I never want to forget Mary Jo Coleman. Just because she didn't die in war doesn't mean she doesn't count.
When Dave ‘Bulldog’ Coleman, her high school sweetheart, told her four days before he left for basic training in the early 1960's that he had joined the Army, she sobbed in the car. When he returned for a few days of leave before heading out for Special Forces training -- before “special forces” was even really a thing -- she married him on day one, drove to Fort Bragg, N.C. day two and said ‘good-bye’ on day three.
During his deployment to Okinawa, Japan, where First Group based their Vietnam operations, she received three, two-minute phone calls from him over 22 months. Sometimes she received 20 letters at once. Sometimes she received none.
And when he returned in June of 1969, she opened the door to a changed man. He had seen things he could not, would not, talk about. And he had returned home to a nation that hated him.
“When we arrived in San Francisco the bus driver told us that if there were protests he could open the door but he couldn’t stop. … He opened the door and we jumped off one by one,” Coleman said. “There was a group of people of my generation at the door of that entrance, and that was my ‘welcome home.’ They were throwing stuff at us, cussing at us, beating us with signs, and that was my ‘welcome home.’
“And I think that moment was the beginning of my [Post Traumatic Stress].”
It was also the beginning of Mary Jo’s secondary PTS.
Coleman spent the next several decades looking for a way to soothe his mind. Thrill-seeking, alcohol and pouring himself into his children’s activities took up his days, and sleepless nights countered them.
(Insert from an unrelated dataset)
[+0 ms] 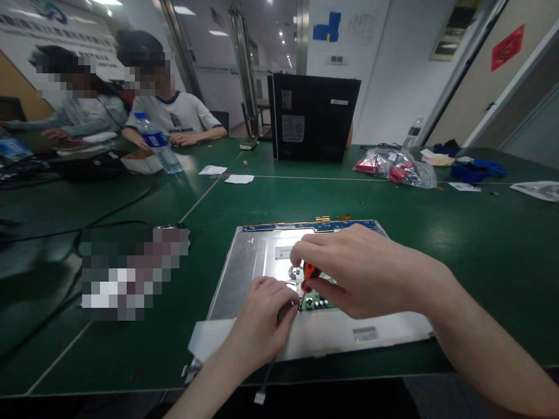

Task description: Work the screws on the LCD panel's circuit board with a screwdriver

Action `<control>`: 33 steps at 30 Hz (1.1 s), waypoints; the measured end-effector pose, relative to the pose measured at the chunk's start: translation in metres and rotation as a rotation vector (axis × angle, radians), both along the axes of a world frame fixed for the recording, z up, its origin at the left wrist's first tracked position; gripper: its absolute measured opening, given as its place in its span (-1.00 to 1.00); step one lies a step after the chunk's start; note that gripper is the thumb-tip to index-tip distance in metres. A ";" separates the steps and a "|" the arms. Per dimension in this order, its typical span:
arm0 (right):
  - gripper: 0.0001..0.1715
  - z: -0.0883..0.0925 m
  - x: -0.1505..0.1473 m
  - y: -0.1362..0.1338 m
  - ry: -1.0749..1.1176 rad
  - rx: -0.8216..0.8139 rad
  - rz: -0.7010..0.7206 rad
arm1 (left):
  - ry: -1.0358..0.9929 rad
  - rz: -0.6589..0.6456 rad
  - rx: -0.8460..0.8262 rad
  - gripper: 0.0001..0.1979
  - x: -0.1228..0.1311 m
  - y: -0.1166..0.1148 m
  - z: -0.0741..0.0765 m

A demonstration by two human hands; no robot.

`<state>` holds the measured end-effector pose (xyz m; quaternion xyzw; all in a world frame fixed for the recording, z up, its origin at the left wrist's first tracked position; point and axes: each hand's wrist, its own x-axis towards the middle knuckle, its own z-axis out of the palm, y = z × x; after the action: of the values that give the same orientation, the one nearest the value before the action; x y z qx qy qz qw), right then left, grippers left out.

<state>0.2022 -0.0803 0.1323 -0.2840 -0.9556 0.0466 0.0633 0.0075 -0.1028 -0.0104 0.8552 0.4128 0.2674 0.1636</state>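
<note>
a green table [458, 233] spreads across the room, thin pale seams crossing its top. beyond its far left corner, a pale wall [26, 38] carries rows of dark lettering, with a brown panel [20, 84] lower down. past the middle of the far edge, glass [283, 58] stands between metal frames beside a shiny upright pole [243, 64], and small ceiling lights [283, 42] show behind it. bright lamps [184, 10] hang overhead on the left. right of the glass, a white wall [406, 70] bears a blue patch [334, 26] and a socket [336, 60]. beyond the far right corner, a beige door [484, 87] wears a red sign [508, 48].
</note>
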 end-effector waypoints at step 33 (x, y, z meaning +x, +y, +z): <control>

They didn’t know that PTS was a real thing, a real side effect of stress, separation, loss and combat trauma.
In 2005 Mary Jo committed suicide – almost 40 years after her husband returned home.
Memorial Day is set aside to remember those who died in service to their country. But on this one, I am pausing to remember Mary Jo and other family members like her. She never deployed. She never looked down the barrel of a gun.
But her war wounds were real, too. And even almost 40 years after she could no longer call herself a military family member, they still haunted her.
If there is one thing I have learned this year it is that deployment does not end when the service members come home – not for them and not for their families. Addiction, self-destructive behavior, relationship problems and more haunt us. And it doesn't stop after the transition.
These are the tolls of wars both past and present.
“If you think your pack is filled by PTS, look at your spouse,” Coleman told a group of soldiers at a recent retreat in Tennessee. “Her pack is just as full.”
Every day, 22 veterans commit suicide. But, as CNN’s excellent expose “The Uncounted,” pointed out, no one is counting the families.
No one has counted Mary Jo.
On this Memorial Day pause to remember those we have forgotten. Because we are so good as a community about remembering those who have fallen in “normal” battle.
Let’s also remember those who fall at home.